• **ABOUT THIS EXERCISE**
Where the records below show the word "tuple" in a line, please copy that line.

DATASET CONTENT section start

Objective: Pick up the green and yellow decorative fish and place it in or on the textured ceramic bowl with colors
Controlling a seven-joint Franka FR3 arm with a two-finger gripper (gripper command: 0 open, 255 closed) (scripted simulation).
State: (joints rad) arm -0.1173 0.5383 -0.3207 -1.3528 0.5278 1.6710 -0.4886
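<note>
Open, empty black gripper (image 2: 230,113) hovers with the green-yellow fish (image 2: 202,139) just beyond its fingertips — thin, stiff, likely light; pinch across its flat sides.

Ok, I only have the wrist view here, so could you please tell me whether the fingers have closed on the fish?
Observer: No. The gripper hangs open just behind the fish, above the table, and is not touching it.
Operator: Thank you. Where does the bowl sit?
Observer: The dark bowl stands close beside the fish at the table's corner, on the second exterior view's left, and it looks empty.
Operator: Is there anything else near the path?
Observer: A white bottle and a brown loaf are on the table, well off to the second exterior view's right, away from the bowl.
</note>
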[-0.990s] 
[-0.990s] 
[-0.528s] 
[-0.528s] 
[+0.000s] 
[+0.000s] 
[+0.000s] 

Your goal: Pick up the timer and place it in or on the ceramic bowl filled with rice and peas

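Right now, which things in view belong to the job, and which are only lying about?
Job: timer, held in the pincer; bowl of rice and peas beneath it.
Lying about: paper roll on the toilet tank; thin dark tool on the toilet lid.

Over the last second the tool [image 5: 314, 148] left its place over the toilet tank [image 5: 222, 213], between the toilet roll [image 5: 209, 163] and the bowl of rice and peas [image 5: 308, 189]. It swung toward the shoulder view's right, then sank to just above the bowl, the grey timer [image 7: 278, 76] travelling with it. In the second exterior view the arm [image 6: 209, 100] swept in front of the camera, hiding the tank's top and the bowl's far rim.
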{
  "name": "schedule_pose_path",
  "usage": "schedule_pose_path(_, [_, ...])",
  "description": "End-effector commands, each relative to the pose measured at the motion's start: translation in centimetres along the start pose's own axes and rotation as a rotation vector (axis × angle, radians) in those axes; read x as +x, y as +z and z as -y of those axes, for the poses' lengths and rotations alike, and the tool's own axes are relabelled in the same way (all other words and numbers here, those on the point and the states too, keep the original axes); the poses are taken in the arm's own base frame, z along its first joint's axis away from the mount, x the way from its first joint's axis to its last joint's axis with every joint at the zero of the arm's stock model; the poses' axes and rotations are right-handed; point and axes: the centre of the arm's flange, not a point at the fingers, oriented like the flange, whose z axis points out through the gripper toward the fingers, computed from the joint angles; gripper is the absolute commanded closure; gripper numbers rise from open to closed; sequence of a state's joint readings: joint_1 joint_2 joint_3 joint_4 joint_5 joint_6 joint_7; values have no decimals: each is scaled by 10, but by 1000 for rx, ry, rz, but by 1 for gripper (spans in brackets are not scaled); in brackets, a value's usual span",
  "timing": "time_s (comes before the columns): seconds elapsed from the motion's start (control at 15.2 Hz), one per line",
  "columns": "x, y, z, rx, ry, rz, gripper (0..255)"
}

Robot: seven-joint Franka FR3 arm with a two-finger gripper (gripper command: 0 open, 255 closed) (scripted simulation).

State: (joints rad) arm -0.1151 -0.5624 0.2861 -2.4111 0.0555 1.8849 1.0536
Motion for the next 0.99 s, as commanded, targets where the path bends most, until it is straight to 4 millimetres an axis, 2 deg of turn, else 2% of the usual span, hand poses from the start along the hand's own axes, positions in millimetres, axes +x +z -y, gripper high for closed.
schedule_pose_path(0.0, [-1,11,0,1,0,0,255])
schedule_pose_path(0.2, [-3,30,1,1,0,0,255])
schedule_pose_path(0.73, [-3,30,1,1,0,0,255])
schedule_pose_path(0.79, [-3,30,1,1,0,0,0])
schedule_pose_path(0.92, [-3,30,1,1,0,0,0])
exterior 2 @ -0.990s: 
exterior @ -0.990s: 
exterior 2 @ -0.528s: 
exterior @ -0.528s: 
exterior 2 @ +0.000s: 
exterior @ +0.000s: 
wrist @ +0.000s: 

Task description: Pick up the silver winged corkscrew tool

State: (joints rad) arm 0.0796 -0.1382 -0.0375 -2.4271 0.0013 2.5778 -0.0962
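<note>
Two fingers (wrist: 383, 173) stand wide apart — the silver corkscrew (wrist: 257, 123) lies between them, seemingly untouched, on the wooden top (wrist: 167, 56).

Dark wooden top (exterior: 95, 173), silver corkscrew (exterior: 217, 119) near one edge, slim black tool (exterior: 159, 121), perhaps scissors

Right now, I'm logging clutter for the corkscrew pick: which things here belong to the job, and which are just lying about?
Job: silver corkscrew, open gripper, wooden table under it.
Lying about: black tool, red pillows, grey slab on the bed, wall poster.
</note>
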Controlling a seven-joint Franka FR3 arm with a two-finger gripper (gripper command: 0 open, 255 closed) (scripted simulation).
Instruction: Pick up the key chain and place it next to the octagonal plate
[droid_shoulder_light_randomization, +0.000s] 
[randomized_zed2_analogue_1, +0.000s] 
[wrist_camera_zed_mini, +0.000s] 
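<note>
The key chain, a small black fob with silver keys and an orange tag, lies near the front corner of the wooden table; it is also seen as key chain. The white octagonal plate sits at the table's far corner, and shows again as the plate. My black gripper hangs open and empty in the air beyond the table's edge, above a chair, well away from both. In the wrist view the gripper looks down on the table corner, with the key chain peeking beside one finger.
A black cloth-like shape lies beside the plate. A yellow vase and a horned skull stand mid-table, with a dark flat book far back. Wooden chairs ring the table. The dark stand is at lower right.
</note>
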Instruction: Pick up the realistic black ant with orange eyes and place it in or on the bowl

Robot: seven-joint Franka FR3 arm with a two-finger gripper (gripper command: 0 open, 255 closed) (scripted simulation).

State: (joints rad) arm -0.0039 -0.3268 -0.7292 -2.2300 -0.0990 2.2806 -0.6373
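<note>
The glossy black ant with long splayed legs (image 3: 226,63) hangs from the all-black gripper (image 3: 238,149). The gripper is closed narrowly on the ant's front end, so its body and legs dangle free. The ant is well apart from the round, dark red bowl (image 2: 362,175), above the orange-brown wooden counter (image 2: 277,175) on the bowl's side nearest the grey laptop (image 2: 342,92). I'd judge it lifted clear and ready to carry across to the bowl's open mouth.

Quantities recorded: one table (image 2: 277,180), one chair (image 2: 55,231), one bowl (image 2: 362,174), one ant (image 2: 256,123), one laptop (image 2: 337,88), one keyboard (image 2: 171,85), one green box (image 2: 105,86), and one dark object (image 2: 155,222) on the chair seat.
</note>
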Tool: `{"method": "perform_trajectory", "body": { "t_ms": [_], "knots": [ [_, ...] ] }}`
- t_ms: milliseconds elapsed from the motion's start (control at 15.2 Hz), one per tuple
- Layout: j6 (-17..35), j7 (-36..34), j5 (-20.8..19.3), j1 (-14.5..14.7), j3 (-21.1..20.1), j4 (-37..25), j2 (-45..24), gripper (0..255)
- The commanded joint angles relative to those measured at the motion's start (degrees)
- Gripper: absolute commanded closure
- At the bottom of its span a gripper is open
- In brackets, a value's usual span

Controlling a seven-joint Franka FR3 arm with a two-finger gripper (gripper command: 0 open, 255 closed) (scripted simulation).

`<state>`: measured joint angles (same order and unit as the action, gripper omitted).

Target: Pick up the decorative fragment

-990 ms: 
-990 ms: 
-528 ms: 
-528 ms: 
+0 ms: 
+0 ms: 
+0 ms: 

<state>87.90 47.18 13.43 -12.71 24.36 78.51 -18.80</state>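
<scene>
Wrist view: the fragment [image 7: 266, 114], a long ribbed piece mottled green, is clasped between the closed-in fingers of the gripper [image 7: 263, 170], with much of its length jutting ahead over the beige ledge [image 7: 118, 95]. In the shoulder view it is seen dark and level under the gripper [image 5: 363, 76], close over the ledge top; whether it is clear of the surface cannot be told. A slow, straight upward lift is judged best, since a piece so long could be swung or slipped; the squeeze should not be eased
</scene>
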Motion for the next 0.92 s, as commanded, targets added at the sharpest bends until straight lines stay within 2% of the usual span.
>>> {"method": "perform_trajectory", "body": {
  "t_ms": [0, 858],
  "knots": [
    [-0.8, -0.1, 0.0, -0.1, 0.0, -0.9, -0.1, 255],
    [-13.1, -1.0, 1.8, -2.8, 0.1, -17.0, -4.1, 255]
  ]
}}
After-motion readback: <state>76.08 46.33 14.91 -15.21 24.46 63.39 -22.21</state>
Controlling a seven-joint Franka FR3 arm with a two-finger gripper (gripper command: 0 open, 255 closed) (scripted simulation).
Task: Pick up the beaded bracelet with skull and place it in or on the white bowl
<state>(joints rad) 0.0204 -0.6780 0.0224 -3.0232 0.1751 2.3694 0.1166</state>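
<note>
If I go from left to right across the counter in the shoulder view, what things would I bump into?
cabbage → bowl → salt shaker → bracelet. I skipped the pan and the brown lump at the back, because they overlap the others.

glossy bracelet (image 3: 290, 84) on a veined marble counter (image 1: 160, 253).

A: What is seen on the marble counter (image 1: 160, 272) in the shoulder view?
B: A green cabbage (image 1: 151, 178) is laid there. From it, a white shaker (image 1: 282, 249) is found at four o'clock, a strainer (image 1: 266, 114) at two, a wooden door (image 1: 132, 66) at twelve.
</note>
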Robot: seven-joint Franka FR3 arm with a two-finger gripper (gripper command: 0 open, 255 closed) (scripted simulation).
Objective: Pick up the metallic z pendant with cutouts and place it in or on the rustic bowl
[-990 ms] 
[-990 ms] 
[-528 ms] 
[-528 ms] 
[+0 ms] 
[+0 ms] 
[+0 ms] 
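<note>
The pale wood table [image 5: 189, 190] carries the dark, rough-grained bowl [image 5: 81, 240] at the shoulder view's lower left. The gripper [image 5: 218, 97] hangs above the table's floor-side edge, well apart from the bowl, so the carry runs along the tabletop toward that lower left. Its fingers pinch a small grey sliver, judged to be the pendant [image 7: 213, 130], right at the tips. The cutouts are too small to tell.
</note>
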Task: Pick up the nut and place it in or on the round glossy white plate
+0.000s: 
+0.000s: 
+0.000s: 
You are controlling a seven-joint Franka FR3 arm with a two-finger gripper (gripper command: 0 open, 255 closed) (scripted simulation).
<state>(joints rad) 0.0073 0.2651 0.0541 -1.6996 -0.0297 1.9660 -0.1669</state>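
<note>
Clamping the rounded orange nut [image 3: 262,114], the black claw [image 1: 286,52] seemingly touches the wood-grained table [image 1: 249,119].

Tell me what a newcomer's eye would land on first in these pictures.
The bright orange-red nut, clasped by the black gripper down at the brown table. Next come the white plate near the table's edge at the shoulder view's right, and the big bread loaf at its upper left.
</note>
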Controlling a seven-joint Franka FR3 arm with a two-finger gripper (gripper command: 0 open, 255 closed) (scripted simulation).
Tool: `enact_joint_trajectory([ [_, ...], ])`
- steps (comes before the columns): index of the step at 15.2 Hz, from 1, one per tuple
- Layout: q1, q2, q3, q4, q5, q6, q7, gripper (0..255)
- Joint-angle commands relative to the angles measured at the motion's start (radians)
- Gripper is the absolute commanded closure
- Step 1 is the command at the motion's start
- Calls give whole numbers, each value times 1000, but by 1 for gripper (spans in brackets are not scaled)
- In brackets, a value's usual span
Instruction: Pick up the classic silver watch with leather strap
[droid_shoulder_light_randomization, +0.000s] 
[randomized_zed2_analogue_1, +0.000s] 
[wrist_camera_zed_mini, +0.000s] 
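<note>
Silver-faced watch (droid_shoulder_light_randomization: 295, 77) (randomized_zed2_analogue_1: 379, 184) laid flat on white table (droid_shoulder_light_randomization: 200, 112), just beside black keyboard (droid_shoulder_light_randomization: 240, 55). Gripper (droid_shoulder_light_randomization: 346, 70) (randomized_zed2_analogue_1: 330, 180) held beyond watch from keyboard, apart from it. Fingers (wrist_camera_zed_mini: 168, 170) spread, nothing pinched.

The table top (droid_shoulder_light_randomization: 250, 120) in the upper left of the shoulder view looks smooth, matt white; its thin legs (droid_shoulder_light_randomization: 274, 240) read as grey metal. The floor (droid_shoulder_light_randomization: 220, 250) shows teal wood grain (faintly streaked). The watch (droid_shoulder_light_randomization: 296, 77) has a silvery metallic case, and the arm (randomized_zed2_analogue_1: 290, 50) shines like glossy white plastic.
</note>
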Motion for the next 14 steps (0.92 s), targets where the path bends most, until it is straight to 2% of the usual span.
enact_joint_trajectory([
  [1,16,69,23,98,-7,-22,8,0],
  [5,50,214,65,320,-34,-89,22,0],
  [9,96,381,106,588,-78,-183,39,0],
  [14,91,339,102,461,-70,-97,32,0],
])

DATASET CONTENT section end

• **RESULT**
- t_ms: milliseconds elapsed from the motion's start (control at 15.2 Hz), one per tuple
- steps (comes before the columns): index of the step at 15.2 Hz, from 1, one per tuple

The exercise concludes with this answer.